WORK TASK – The data must be given again exactly as written, with all images omitted.

BEGIN

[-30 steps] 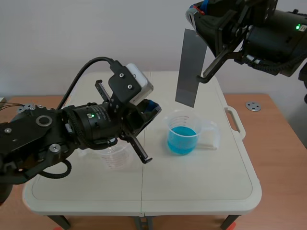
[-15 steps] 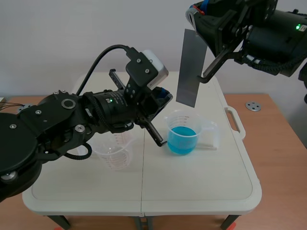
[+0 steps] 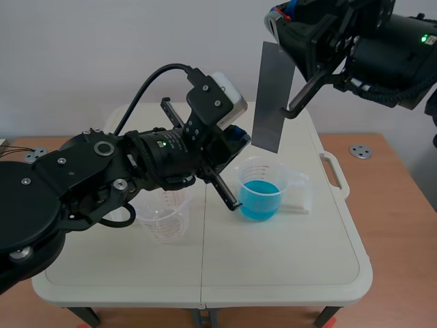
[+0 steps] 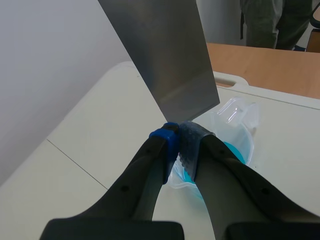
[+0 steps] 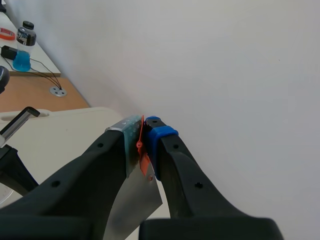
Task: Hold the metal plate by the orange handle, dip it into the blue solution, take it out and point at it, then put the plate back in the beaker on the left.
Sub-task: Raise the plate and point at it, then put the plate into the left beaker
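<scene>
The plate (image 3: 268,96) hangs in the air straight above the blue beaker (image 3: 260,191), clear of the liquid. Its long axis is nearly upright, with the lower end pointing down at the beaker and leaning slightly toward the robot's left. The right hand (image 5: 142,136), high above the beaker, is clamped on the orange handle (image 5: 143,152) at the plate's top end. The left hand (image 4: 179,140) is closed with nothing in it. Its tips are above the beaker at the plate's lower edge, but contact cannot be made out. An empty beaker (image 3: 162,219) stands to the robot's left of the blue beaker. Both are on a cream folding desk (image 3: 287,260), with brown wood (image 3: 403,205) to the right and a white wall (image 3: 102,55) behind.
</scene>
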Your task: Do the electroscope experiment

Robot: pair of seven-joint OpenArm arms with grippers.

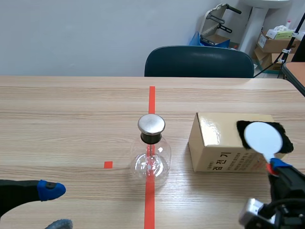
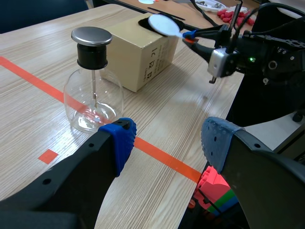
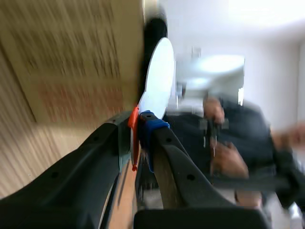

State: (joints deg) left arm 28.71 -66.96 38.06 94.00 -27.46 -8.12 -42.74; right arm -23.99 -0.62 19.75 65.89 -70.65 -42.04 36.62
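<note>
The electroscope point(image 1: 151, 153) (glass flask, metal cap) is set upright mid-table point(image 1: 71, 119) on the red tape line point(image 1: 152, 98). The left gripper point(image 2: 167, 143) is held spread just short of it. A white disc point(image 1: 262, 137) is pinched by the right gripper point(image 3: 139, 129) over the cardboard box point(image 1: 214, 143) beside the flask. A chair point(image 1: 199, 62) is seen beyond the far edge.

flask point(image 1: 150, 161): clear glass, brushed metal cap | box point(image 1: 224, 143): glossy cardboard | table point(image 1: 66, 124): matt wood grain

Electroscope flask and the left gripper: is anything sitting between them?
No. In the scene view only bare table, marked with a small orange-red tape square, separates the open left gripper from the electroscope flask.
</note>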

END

PROBLEM SOLUTION –
[-30 steps] 
[-15 steps] 
[+0 steps] 
[+0 steps] 
[+0 steps] 
Task: Hold the metal plate by the orange handle, dip it into the blue solution, take it out and point at it, then put the plate back in the beaker on the left.
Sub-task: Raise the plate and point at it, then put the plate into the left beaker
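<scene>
The plate (image 3: 268,96) hangs in the air straight above the blue beaker (image 3: 260,191), clear of the liquid. Its long axis is nearly upright, with the lower end pointing down at the beaker and leaning slightly toward the robot's left. The right hand (image 5: 142,136), high above the beaker, is clamped on the orange handle (image 5: 143,152) at the plate's top end. The left hand (image 4: 179,140) is closed with nothing in it. Its tips are above the beaker at the plate's lower edge, but contact cannot be made out. An empty beaker (image 3: 162,219) stands to the robot's left of the blue beaker. Both are on a cream folding desk (image 3: 287,260), with brown wood (image 3: 403,205) to the right and a white wall (image 3: 102,55) behind.
</scene>
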Your task: Do the electroscope experiment

Robot: pair of seven-joint OpenArm arms with grippers.


State: (joints deg) left arm 28.71 -66.96 38.06 94.00 -27.46 -8.12 -42.74; right arm -23.99 -0.62 19.75 65.89 -70.65 -42.04 36.62
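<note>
The electroscope point(image 1: 151, 153) (glass flask, metal cap) is set upright mid-table point(image 1: 71, 119) on the red tape line point(image 1: 152, 98). The left gripper point(image 2: 167, 143) is held spread just short of it. A white disc point(image 1: 262, 137) is pinched by the right gripper point(image 3: 139, 129) over the cardboard box point(image 1: 214, 143) beside the flask. A chair point(image 1: 199, 62) is seen beyond the far edge.

flask point(image 1: 150, 161): clear glass, brushed metal cap | box point(image 1: 224, 143): glossy cardboard | table point(image 1: 66, 124): matt wood grain

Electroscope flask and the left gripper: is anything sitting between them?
No. In the scene view only bare table, marked with a small orange-red tape square, separates the open left gripper from the electroscope flask.
</note>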

Nothing remains to be done for this exercise.